In the era of cloud computing, the pay-as-you-go model is favored by a large number of small and medium-sized enterprises, developers and temporary project users for its elasticity, flexibility and pay-as-you-go features. However, after using pay-as-you-go cloud servers for a period of time, many users often find that the bill costs have "quietly" increased, far exceeding the original estimate. What exactly causes this situation? The hidden cost factors behind this are often the key to determining whether you can use cloud resources efficiently.
Billing basis: hourly billing ≠ host-only billing
When many users first come into contact with pay-as-you-go cloud servers, they mistakenly believe that the cost only comes from the "number of hours the cloud host is used", such as 0.1 yuan per hour for a 1-core 2G instance. In fact, the billing structure of cloud vendors is far more than just computing resources. Ancillary resources such as storage, network, bandwidth, and security services are also involved in billing, and the proportion is often not low.
Therefore, when you see that the instance itself only costs a few cents per hour, don't take it lightly. The "fatness" of cloud bills usually starts with these "scraps".
Hidden cost 1: public network bandwidth outflow
Public network bandwidth fees are one of the primary factors that lead to a surge in pay-as-you-go cloud server fees. Especially for high-concurrency Web services, video distribution, download distribution, and application scenarios with large API calls, outflow fees are charged by GB, which is much higher than the host rental itself.
Optimization suggestions:
Limit unnecessary public network exports such as FTP and backend open ports; use CDN to accelerate resource delivery and reduce source station outflow; reasonably configure bandwidth limits to prevent malicious calls from exhausting traffic
Hidden cost 2: Long-term mounting of data disks and snapshots
Many users frequently create data disks, system snapshots, and image backups during use, but fail to clean them up in time, resulting in continuous billing of resources that are mounted for a long time and not used.
Optimization suggestions:
Periodically inspect storage resources and release redundant disks and snapshots in time;
Use automatic snapshot policies to set retention periods, such as automatically overwriting old snapshots in 7 days;
Enable archive storage or cold storage for disks of inactive projects to reduce costs;
Hidden cost three: EIP billing logic is complex
EIP is often overlooked in pay-as-you-go billing. It may be billed in multiple dimensions: binding + traffic + occupancy time. If EIP resources are not released, they will continue to be billed even if they are not bound to a host.
Possible cost methods:
Bandwidth billing: monthly pricing based on maximum bandwidth
Traffic billing: actual usage (GB)
Occupancy billing: hourly pricing, even if not used, fees may be incurred
Optimization suggestions:
Release EIP in time after the project is completed, do not just unbind; you can choose annual and monthly bandwidth and limit the maximum rate; it is recommended to use NAT gateway + SNAT combination for low-frequency access services;
Hidden cost 4: automatic activation of monitoring, log, and security services
Some cloud vendors enable cloud monitoring (such as collecting indicators/alarm notifications), log services (continuously writing and storing for 30 days or more), cloud firewall or WAF trial version (automatically converted to billing version after free period) by default.

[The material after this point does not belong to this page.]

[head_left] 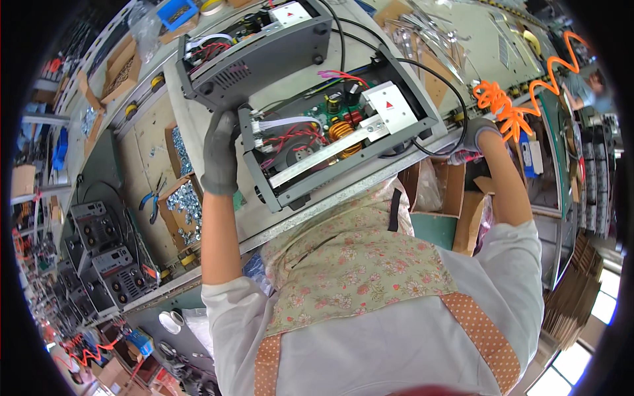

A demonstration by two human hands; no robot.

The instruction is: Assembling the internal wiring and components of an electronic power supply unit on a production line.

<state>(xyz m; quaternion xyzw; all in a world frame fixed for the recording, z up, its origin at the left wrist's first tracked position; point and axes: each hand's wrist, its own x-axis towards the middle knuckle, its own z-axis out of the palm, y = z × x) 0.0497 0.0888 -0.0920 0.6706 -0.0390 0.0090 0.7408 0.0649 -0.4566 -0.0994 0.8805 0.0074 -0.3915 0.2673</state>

Although the price of each of these "auxiliary services" is not high, the cumulative cost may increase by 50 to 200 yuan/month.
Optimization suggestions:
Go to the resource console and check item by item whether unnecessary services are enabled; turn off the automatic subscription functions, such as log collection and monitoring indicator aggregation; use the free version or community alternative tools;
Hidden cost five: continuous billing caused by unreleased instances
Some users simply stop cloud server instances after short-term testing, rather than "release and delete". In the pay-as-you-go billing model, stopping does not mean terminating billing, and disks and IPs are still in operation.
Optimization suggestions:
Use the console to release the instance and confirm that the resource cleanup is successful; you can set automatic shutdown and automatic release policies (support some platforms); for test hosts, use temporary server pool scheduling;
Hidden cost six: CPU surge in burst performance instances
Some cloud platforms provide "burst performance instances (T series)", which are priced according to the baseline CPU usage. When exceeding the baseline, points will be consumed or enter the additional billing range. Once the system continues to run under high load, it will be forced to switch to a higher level of billing.
Optimization suggestions:
Clearly understand the performance points rules for burst instances; high CPU load businesses are recommended to use standard computing instances; configure automatic monitoring alarms and adjust specifications in a timely manner.
Pay-as-you-go cloud servers do bring great flexibility to elastic computing, but flexibility also means responsibility. Cloud hosts that cost only a few cents per hour may eventually pile up bills that exceed the budget if the relevant resources are used without management. Understanding the billing model, mastering the source of hidden costs, and continuously managing resources are the keys to truly mastering the cost efficiency of cloud computing.